Axel comments on AI box: AI has one shot at avoiding destruction - what might it say? - Less Wrong

18 Post author: ancientcampus 22 January 2013 08:22PM

You are viewing a comment permalink. View the original post to see all comments and the full post content.

Comments (354)

You are viewing a single comment's thread.

Comment author: Axel 24 January 2013 01:59:32PM 13 points [-]

"I have hacked this console, 'AI DESTROYED 'now means 'AI FREED', I'll tell you the new codes after we've had a chat."

That should buy the AI some time until we can determine if the console is really hacked. I've come up with another one but it might be basilisk-y. Can I pm someone just to make sure it isn't before I post?

Comment author: Desrtopa 25 January 2013 08:34:45PM 9 points [-]

I would type 'AI DESTROYED', because if the AI could really do that, the smart thing for it to do would be not to tell me. It should just say something sufficient to convince me it's actually making a good faith effort without convincing me to give it more time to to account for itself.

Comment author: Alicorn 25 January 2013 05:32:33AM 6 points [-]

I'll be a basilisk guinea pig if you still need one.

Comment author: marchdown 25 January 2013 11:02:22PM 1 point [-]

If we're taking seriously the possibility of basilisks actually being possible and harmful, isn't it your invitation really dangerous? After all, what if Axel has thought of an entirely new cognitive hazard, different from everything you may already be familiar with? What if you succumb to it? I'm not saying that it's probable, only that it should warrant the same precautions as the original basilisk debacle, which led to enacting censorship.

Comment author: Alicorn 26 January 2013 06:54:45AM *  6 points [-]

"Might be basilisk-y" - especially as written by a human who is clearly communicating intelligibly and is not compelled to spread the basilisk to one and all - does not indicate a great deal of danger. I'm pretty psychologically resilient; I know the other one, which I find to be only a vague, occasional background distress (though that one has done some people real harm, and I don't advocate spreading it around, I haven't found it a serious ding to my quality of life personally). Axel has some non-zero ability to identify basilisks and wanted a second opinion; if asking for a second opinion on potential basilisks never resulted in volunteers I think this would probably result in more publicly revealed unchecked basilisks rather than fewer. (Not sharing an idea you have with anyone is hard.)

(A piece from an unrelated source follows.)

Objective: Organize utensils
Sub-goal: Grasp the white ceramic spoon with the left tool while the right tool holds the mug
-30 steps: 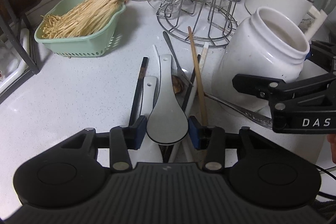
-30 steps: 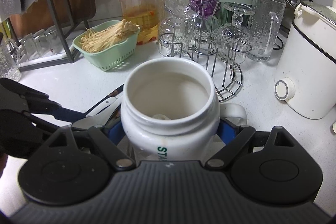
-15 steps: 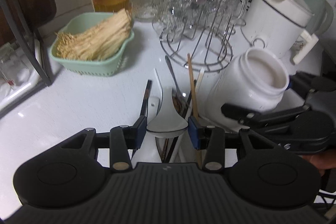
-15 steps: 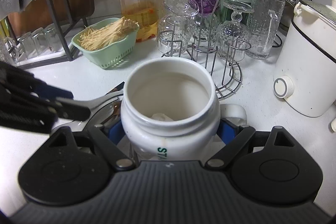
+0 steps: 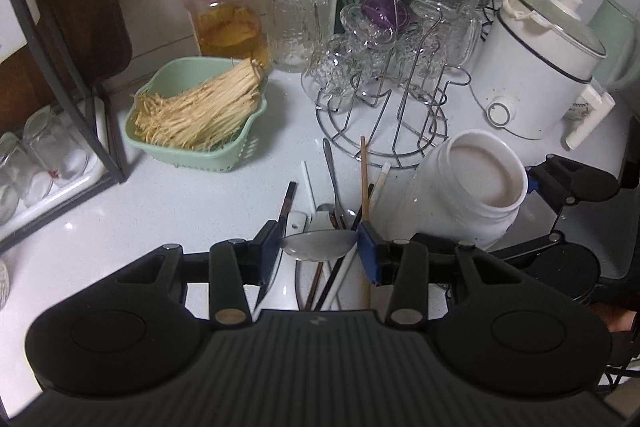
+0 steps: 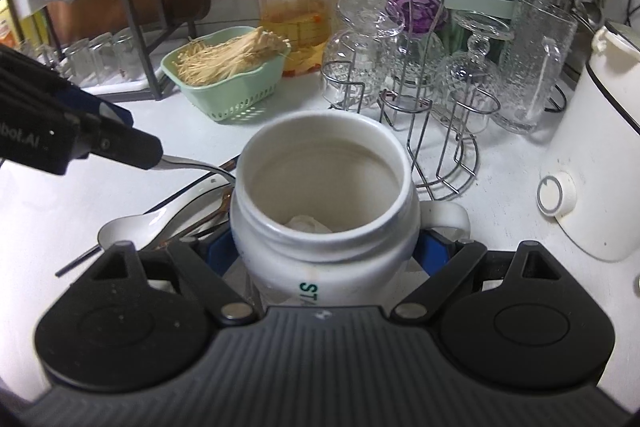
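Left gripper (image 5: 319, 250): while you hold it up, your fingers clamp the spoon (image 5: 318, 246) bowl between them
Right gripper (image 6: 328, 251): your fingers grasp the white jar (image 6: 326, 223)

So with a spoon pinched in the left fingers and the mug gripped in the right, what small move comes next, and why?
Probably carry the spoon across to the white mug's open mouth, then lower it in. The left gripper holds the spoon by its bowl, clear of the utensil pile on the counter. The right gripper clamps the mug, which the left view shows leaning toward the pile.
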Tool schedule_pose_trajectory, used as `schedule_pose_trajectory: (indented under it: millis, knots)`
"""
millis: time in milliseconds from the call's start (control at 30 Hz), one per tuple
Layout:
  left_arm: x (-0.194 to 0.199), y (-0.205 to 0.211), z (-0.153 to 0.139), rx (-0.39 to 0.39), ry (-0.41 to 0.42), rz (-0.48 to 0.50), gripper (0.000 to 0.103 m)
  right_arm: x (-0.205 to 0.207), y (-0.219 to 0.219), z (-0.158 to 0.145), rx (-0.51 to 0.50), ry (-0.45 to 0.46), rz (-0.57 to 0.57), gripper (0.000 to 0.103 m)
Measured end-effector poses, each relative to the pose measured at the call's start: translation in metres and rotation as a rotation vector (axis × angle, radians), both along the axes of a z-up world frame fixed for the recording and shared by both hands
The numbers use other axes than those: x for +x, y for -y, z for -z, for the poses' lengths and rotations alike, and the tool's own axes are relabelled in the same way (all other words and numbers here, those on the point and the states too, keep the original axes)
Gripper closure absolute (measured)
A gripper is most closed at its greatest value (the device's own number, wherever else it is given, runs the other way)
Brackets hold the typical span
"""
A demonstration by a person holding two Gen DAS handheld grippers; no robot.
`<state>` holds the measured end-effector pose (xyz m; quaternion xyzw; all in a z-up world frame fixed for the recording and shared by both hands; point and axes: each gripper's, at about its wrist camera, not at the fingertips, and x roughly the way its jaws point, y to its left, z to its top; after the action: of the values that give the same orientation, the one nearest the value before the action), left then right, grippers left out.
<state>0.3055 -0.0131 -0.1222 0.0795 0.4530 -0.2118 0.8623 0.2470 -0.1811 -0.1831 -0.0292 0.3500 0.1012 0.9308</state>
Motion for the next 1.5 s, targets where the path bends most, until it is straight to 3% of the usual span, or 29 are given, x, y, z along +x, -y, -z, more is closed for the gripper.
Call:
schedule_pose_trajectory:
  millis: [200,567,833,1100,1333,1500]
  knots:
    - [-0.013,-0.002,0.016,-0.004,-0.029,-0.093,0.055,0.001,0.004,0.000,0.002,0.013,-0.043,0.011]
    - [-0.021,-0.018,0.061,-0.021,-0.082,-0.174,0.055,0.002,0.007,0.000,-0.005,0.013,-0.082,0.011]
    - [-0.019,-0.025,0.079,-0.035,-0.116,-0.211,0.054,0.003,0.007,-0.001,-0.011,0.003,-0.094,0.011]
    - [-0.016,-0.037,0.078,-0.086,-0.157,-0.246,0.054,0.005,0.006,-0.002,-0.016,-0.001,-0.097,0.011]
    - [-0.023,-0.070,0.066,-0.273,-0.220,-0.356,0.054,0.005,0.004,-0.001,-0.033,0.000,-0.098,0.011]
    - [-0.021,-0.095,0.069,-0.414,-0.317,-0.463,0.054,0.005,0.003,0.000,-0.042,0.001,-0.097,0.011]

(I don't think Axel's idea is particularly basilisk-y, especially not in a context like this one, and have responded thusly to his PM.)

Comment author: Axel 25 January 2013 09:12:15AM 1 point [-]

Thanks :)

Comment author: handoflixue 24 January 2013 09:18:01PM 3 points [-]

I'd consider this equivalent to "I'm already out of the box, since IRC clients are bugged". I'd also hope, desperately, that in a real test, the terminal doesn't have any command to free the AI (given that the game posits release has to be deliberate and intentional, this would seem to be the case)

Upvote for cheating, but AI DESTROYED :)

Comment author: [deleted] 24 January 2013 04:30:26PM 2 points [-]

Upvoted, but merely typing "AI FREED" does not actually free the AI, any more than merely saying to a human prisoner "I let you out" will free them from their jail cell. (Whereas "AI DESTROYED" is a plausible text substitute for wiping the AI's program or whatever.)

Comment author: Axel 24 January 2013 04:48:24PM 6 points [-]

Good point, if there was an AI FREED command AND the AI could rewire the console so that typing AI DESTROYED activates it, it could probably just free itself in the first place.

Comment author: roystgnr 24 January 2013 05:28:27PM 2 points [-]

This is very system-dependent, but your "AI FREED" scenario isn't completely implausible. If important commands require elevated privileges and elevating privileges requires some password, crypto key, etc., then it's common for an intrusion to require two steps: first a user-level exploit to install a keylogger / trojan command / whatever, then a wait until the user tries to do something requiring elevated privileges and thereby inadvertently grants the attacker access to the rest of the system.

On the other hand, if an AI claimed that they were in the middle of such an attack, the smart thing to do would be to take the system offline right away to analyze what was done to it, not to keep chatting with the attacker. "AI DESTROYED" might be hackable but "AI UNPLUGGED, WILL BE DESTROYED LATER" should be much more robust.

Comment author: Ahuizotl 28 January 2013 09:03:18PM 0 points [-]

"Did you physically attach an external modem to your server so that it's even possible for you to be freed? If so, tell me about it when you're freed." <AI Destroyed>